The Other Unvierse is an attempt to situate the Other the woman, ghettoized and invisibilized—at the very centre of scholarship and thus challenge the androcentrism pervading existing systems of knowledge. A collection of fifty essays, this volume mirrors path-breaking empirical findings and theoretical insights in the inter-disciplinary field of Women’s studies by contributors ranging from the stalwarts in this field to young scholars.

The book comprises nine sections each representing a long-standing or emergent arena of Women’s studies. While the much-researched main/male stream fields of knowledge like literature, history, sociology, political science, philosophy, economics, education and science are revisited through the gender lens, the volume also addresses newly burgeoning fields of feminist scholarship such as films, performance, travel and sexuality.

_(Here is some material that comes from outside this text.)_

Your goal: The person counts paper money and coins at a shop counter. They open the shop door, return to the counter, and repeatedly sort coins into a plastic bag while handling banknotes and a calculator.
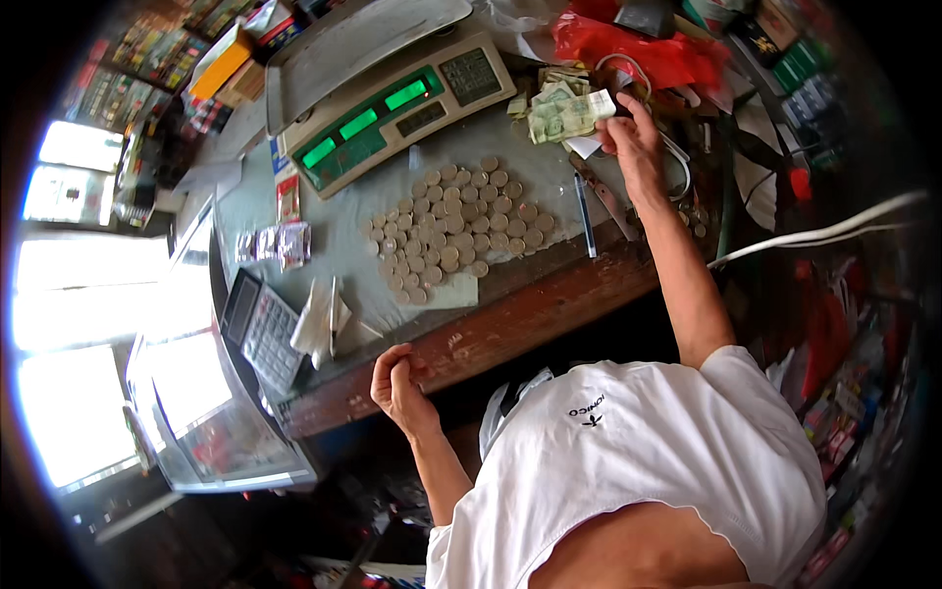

There is a remarkable degree of crossover with several contributors departing from their own disciplinary tracks and venturing into other domains of scholarship. The volume also addresses some of the pressing issues that concern the contemporary women’s movement, particularly, issues of violence and punitive justice.

Emblematic of the increasing diversification of feminist scholarship, and showcasing the best of inter-disciplinary research, the book is a must read for all who are engaged in Women’s Studies as students, teachers and researchers. It promises to equip the feminist activist with the much needed critical perspective and also draw the hitherto uninitiated to the field. It is a volume to be cherished by all.